Mon gendre a versé quelque chose dans mon vin lorsque je me suis éloignée de la table un instant — mais un serveur m’a discrètement avertie avant que je n’aie le temps d’en boire une gorgée. J’ai fait semblant d’en boire, puis j’ai dit à ma fille que j’arrivais à peine à garder les yeux ouverts. Elle ne m’a pas demandé si j’avais besoin d’un médecin. Elle a regardé son mari et lui a dit : « Alors tu ferais mieux de rentrer chez toi et de dormir. » À cet instant, j’ai compris qu’elle ne faisait pas que s’asseoir à côté de l’homme qui avait drogué ma boisson : elle aussi attendait quelque chose. Je suis donc rentrée chez moi en voiture, j’ai fait semblant que leur plan avait fonctionné et j’ai attendu le matin. À 8 h 17, ma fille est revenue avec son mari et une femme qui tenait un dossier qu’ils espéraient manifestement me voir signer.

**Le verre dans lequel je n’ai jamais bu**

Le serveur posa mon verre de vin sur la table, mais ne le lâcha pas immédiatement.

Ses doigts restèrent sur le pied du verre une demi-seconde de plus que nécessaire.

Puis il se pencha vers moi, comme s’il allait simplement m’expliquer quel plat était recommandé ce soir-là.

— Madame, ne buvez pas dedans, s’il vous plaît.

Je levai les yeux vers lui.

Il était jeune, peut-être vingt-quatre ou vingt-cinq ans, portait une chemise blanche et un gilet noir, et son visage était si tendu qu’on aurait dit qu’il faisait tout son possible pour ne pas attirer l’attention.

De l’autre côté de la table, ma fille Rachel riait à quelque chose que son mari venait de dire.

Je demandai à voix basse :

— Pourquoi ?

Le serveur regarda dans leur direction.

— Lorsque vous êtes allée aux toilettes, votre gendre a versé quelque chose dans votre verre.

Puis il se redressa, prit une assiette à pain vide et s’éloigna.

Je regardai le vin.

Un verre de Cabernet tout à fait ordinaire.

Rouge foncé. Verre transparent. Rien ne flottait dedans.

Mon gendre Mark me sourit depuis l’autre côté de la table.

— Tout va bien, Linda ?

J’avais travaillé pendant trente et un ans dans le domaine de la toxicologie médico-légale.

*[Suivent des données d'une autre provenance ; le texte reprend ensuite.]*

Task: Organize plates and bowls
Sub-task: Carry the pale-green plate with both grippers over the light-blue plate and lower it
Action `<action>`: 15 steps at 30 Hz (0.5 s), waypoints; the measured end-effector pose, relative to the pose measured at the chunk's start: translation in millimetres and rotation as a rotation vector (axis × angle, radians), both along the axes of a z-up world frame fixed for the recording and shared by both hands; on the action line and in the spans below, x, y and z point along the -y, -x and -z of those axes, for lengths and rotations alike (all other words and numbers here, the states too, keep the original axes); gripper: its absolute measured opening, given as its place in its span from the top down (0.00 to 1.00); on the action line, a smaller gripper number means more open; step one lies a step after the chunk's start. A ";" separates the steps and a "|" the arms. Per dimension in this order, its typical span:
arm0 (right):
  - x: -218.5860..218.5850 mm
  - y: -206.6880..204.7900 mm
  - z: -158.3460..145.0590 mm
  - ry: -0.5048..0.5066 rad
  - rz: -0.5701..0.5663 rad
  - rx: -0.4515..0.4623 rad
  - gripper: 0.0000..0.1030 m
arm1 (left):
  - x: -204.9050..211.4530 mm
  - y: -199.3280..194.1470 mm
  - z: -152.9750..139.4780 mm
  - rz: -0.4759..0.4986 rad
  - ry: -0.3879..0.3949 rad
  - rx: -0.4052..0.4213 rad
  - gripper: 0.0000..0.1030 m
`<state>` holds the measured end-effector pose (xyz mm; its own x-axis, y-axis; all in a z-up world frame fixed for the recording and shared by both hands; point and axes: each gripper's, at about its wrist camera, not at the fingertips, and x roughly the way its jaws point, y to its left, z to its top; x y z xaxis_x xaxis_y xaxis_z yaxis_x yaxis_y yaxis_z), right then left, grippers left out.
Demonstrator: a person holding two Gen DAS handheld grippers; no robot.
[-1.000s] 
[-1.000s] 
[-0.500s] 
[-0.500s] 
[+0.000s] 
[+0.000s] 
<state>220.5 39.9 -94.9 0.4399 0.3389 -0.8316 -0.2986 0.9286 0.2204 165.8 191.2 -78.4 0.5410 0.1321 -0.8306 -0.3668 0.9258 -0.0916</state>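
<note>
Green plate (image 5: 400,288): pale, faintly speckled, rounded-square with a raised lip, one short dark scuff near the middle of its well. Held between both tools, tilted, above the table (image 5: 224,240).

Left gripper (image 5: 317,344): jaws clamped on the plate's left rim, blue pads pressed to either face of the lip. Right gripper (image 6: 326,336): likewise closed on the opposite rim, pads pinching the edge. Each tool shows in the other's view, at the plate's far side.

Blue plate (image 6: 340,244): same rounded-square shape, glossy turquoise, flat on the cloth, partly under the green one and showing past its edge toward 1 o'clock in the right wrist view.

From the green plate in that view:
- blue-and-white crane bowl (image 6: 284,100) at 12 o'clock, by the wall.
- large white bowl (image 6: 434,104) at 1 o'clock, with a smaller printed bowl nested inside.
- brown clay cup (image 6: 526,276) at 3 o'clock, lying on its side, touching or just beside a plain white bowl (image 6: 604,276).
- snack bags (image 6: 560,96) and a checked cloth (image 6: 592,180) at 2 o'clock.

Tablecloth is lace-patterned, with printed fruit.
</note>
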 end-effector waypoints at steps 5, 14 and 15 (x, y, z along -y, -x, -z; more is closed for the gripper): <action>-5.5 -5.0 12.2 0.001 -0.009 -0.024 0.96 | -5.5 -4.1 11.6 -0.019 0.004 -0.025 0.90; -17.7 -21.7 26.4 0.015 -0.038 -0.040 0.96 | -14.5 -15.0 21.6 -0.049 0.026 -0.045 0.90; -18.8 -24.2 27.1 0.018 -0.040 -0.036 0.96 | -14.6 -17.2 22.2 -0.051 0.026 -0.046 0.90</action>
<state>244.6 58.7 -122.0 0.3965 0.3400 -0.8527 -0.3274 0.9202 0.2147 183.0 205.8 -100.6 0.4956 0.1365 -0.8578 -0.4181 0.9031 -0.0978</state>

Alors je lui rendis son sourire.

— Parfaitement.

Je levai le verre jusqu’à mes lèvres.

Mais je ne bus pas.

Mark me regarda assez longtemps pour le remarquer.

Ce fut le premier détail qui m’inquiéta.

Le deuxième fut que ma fille l’avait également remarqué.

Je fis semblant d’avaler, reposai le verre et bus plutôt de l’eau.

Rachel se détendit immédiatement.

Cela m’inquiéta encore davantage.

Le restaurant se trouvait au deuxième étage d’un hôtel au bord de la rivière, à Chicago. Mark l’avait choisi parce qu’il prétendait ne pas avoir eu de « vrai dîner en famille » avec nous depuis plusieurs mois.

C’était lui qui avait commandé le vin.

C’était lui qui avait rempli mon premier verre.

Et jusqu’au dessert, il m’avait déjà demandé trois fois si je gérais toujours personnellement mes investissements.

Jusque-là, j’avais considéré cela comme une conversation normale.

Maintenant, je me souvenais de chaque mot.

— Maman, tu devrais vraiment simplifier un peu les choses.

C’était Rachel.

Puis Mark :

— Avec le temps, ça peut devenir difficile de gérer autant de comptes.

Je ris.

— Je vous le dirai quand je serai fatiguée.

Mark ne rit pas.

Le serveur repassa devant notre table.

Je ne le regardai pas.

À la place, je levai de nouveau mon verre et le portai à ma bouche.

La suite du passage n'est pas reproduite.